▶ _YOUR ASSIGNMENT_: For the data below, report the number of lines that contain the string "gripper" and nothing else.

─── INFORMATION PROVIDED

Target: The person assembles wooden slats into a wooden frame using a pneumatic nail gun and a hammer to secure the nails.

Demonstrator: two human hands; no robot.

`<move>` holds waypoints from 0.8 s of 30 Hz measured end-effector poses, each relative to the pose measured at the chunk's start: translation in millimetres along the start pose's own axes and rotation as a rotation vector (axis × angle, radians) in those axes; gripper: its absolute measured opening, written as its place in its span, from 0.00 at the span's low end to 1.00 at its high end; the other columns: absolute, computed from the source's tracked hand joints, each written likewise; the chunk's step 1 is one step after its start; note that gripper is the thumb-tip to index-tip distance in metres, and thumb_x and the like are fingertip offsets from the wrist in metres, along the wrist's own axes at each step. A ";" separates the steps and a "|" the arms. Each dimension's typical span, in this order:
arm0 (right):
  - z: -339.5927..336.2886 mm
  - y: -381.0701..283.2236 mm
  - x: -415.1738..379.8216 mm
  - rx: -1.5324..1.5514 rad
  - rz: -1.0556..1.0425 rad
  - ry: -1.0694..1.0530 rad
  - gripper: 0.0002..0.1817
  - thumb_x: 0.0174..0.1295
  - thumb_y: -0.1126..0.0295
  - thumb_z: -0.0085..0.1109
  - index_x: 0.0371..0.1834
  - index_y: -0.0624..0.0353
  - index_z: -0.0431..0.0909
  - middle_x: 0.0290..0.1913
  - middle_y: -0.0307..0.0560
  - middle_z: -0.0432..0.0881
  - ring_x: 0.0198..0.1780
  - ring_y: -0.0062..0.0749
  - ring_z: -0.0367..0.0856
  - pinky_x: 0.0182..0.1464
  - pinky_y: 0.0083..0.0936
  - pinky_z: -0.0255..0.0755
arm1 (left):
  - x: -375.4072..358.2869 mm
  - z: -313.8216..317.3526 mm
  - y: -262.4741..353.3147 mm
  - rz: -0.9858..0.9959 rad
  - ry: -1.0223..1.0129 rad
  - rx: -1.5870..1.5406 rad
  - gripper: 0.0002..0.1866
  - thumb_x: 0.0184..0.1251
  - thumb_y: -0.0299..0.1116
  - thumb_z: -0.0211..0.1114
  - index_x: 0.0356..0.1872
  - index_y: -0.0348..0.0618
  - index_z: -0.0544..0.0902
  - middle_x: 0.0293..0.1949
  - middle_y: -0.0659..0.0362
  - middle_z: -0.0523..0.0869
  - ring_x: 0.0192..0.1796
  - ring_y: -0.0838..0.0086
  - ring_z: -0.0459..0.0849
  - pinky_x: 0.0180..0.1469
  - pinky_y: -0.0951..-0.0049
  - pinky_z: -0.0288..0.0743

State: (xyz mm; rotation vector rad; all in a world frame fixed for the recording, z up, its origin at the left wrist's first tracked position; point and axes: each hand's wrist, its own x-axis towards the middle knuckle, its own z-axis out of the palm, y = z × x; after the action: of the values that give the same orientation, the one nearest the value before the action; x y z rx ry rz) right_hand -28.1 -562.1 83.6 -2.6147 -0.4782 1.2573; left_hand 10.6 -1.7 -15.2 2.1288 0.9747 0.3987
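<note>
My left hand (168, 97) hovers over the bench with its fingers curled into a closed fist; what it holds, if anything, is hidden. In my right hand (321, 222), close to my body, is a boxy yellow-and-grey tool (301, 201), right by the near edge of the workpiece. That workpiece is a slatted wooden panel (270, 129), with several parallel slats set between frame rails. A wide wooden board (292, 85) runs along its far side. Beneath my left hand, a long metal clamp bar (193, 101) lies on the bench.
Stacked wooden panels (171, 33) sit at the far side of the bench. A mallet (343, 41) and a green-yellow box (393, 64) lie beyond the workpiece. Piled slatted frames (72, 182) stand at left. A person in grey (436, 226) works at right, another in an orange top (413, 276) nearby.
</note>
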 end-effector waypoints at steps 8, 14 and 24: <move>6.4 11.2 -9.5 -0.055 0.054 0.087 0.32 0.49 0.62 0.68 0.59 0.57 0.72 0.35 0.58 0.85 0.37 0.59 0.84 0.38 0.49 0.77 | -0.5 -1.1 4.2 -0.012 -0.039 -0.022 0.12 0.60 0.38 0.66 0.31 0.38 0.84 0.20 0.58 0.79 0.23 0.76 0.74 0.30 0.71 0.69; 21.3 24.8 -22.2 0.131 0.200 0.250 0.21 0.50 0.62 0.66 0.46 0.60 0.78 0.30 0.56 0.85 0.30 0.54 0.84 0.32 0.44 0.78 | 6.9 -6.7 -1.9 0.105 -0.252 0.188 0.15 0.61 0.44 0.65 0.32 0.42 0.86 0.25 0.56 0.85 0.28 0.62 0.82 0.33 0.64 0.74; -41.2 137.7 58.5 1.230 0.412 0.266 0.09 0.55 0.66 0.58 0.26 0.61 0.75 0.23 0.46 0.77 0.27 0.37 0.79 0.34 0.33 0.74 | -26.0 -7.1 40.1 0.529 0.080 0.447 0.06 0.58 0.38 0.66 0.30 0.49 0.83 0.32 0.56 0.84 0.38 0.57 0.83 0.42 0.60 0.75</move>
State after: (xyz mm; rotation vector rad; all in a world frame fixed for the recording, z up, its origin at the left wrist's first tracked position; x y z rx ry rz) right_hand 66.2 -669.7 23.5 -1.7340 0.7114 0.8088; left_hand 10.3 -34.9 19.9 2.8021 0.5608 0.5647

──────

▶ _ANSWER BOX_: 3